0

I am currently working on implementing a networking model that communicates with a REST API through HTTP in Swift using NSURLSession class.

For preparing the request, I use this code:

    var request = URLRequest(url: requestURL) // url is "http://somethingsomething...
    request.httpMethod = "POST"
    request.setValue("application/json", forHTTPHeaderField: "Content-Type")
    request.httpBody = body

Now, I am sending the requests that way:

    session.dataTask(with: request) { data, response, error in
       // Parse the data, response and error
    }.resume()

My problem is that I want to check the httpStatusCode of the response in order to inform about possible errors, however, the response inside the completion block is of type URLResponse, not HTTPURLResponse.
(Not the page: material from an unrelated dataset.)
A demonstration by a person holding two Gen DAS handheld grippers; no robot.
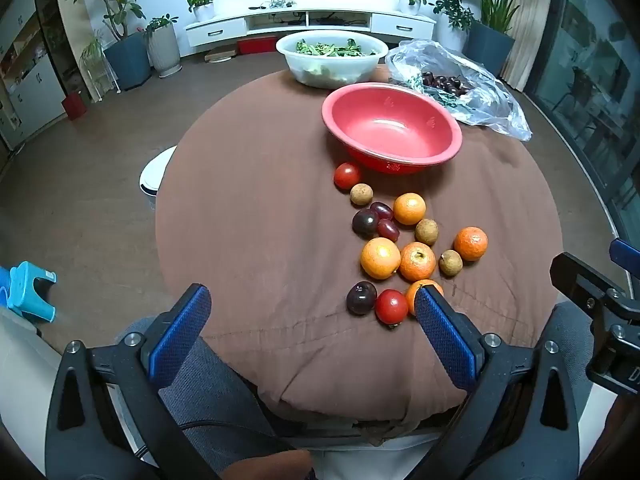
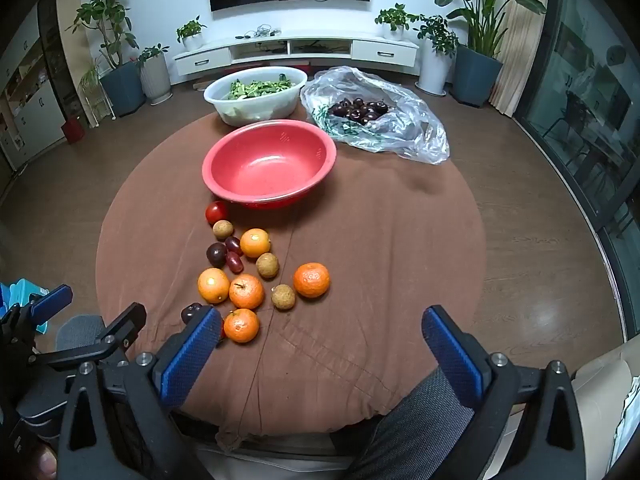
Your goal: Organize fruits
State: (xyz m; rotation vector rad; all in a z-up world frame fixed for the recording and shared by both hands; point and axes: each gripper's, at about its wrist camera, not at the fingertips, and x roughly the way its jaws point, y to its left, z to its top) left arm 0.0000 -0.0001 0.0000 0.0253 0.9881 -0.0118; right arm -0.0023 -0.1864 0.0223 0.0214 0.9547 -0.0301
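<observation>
Loose fruit lies on a round table under a brown cloth [image 1: 248, 216]: several oranges [image 1: 380, 258], dark plums [image 1: 361, 298], red tomatoes [image 1: 391, 306], brown longans [image 1: 361, 194] and small grapes [image 1: 382, 211]. Behind them stands an empty red bowl [image 1: 392, 128] [image 2: 270, 162]. My left gripper [image 1: 312, 304] hovers open over the table's near edge, its right finger covering part of the nearest orange [image 1: 416, 286]. My right gripper [image 2: 320, 332] is open too, to the right of the fruit; its left finger hides a tomato beside an orange [image 2: 241, 325]. Neither holds anything.
A white bowl of greens [image 1: 332, 60] and a clear plastic bag of dark cherries [image 2: 376, 116] sit at the table's far edge. A blue stool [image 1: 30, 292] stands on the floor at left. Potted plants and a white TV cabinet [image 2: 296, 50] line the far wall.
</observation>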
This means that I have to cast the response to the type HTTPURLResponse. So far I've thought of two ways to approach it - first is to add another error scenario which would handle the "couldn't cast to HTTPURLResponse" scenario, the other way is to simply force the cast to HTTPURLResponse. The first option seems better but it could be just adding some useless code, because maybe the cast will always succeed?

So basically, my question is - can I be sure that, if I send the requests to a HTTP server, the response will always be of HTTPURLResponse type? Or do I have to implement the code that handles a situation where the response object is of a different type or is a nil?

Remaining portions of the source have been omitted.